1- The study overlaps with existing literature, but its unique contributions could be better highlighted. Specifically, the authors should differentiate how this research extends prior works like Shen et al. (2019) or Chen (2023) by focusing on the mediating mechanisms and heterogeneity of IM's impact on ESG.
Address the apparent overlap in experimental design with prior studies (e.g., Chen, 2023), ensuring that due credit is given and originality is maintained.
2- The selection of IM keywords and their frequency as a proxy for IM implementation requires further justification. The authors should provide a detailed explanation of how the keywords were chosen and validated.
Address the limitations of using the Huazheng ESG index alone as a measure of ESG performance, suggesting potential triangulation with other indexes like Bloomberg ESG.
3- The description of the model construction is unclear, particularly the rationale behind the choice of mediating variables. The authors should elaborate on the theoretical grounding for including specific mediators such as green technology innovation and information transparency.
Explicitly state the assumptions of the two-way fixed-effects model used in the study and provide evidence that these assumptions hold.
4- While endogeneity concerns are addressed using instrumental variables, the validity and limitations of these instruments should be explained. Additionally, consider incorporating alternative robustness checks like propensity score matching.

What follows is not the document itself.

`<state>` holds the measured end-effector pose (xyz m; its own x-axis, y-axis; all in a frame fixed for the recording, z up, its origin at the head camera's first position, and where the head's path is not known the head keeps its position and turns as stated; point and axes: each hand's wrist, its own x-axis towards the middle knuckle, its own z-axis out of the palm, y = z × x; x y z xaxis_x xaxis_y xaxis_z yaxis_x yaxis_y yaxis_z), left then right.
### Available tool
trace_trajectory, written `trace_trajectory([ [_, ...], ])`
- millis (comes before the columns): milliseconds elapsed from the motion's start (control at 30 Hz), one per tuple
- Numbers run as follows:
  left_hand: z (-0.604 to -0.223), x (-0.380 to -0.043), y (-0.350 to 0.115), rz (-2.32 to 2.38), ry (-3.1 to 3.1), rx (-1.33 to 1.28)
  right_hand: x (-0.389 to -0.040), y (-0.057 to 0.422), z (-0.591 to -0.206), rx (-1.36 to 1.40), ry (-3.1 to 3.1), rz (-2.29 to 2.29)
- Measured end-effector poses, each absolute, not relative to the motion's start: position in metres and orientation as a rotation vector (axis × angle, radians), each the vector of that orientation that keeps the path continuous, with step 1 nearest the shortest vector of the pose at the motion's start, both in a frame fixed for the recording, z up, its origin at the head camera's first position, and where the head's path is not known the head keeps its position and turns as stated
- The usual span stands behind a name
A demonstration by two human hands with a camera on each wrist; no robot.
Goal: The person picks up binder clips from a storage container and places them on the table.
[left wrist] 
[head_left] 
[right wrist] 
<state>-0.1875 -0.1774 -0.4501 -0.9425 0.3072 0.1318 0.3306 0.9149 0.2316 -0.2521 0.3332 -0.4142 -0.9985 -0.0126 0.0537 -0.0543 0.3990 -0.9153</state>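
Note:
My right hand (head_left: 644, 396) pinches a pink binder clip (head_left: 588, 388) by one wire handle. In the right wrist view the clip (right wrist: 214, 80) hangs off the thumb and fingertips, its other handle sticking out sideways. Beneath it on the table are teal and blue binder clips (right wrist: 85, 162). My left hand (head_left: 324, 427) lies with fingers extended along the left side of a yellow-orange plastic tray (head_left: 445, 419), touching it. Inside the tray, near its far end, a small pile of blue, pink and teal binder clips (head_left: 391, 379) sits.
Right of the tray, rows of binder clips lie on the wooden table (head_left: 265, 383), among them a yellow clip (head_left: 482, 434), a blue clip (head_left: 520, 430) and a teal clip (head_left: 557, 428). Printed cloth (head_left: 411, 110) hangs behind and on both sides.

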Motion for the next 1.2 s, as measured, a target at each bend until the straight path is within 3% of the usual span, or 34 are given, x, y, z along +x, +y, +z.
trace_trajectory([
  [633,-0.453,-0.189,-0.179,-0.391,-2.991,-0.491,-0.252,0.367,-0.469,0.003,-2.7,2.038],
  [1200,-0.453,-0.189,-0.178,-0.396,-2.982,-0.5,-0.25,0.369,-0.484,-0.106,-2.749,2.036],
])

Broaden the heterogeneity analysis to explore why certain industries (e.g., high-carbon sectors) experience amplified effects from IM.
5- According to AI content detection tools, 56% of the text may be flagged as AI-generated. This may raise concerns regarding originality and quality. A thorough rewrite of flagged sections to ensure clarity and human-authored precision is necessary.
6- The tables are overly complex and difficult to interpret. Simplify the structure and ensure consistency in formatting across all figures and tables.
Add detailed captions summarizing key findings for figures and tables to make them more reader-friendly.
7- Provide specific policy examples to illustrate how fiscal incentives like tax breaks or subsidies have successfully driven IM adoption in various industries.
Expand on limitations, particularly regarding the study's focus on Chinese listed firms, and suggest future directions for research in global and private-sector contexts.
8- Confirm that all referenced studies are appropriately cited, including Shen et al. (2019) and Chen (2023). If the experimental design is highly similar, explicitly state the differences and contributions of this study.
[1] Shen, Yan, Yun Chen, and Zhuo Huang. "Application of text big data analysis in economics and finance: A literature review." Economic Quarterly 4 (2019): 1153-1186.
[2] Chen, Shu. "How Does Digital Technology Drive Total Factor Productivity in Enterprises? Empirical Evidence from Text Analysis." Open Journal of Business and Management 11.5 (2023): 2525-2554.
Author Response
Please see the attachment.
Author Response File: Author Response.docx
Round 2
Reviewer 2 Report
Comments and Suggestions for AuthorsThe authors could successfully address the initial comments.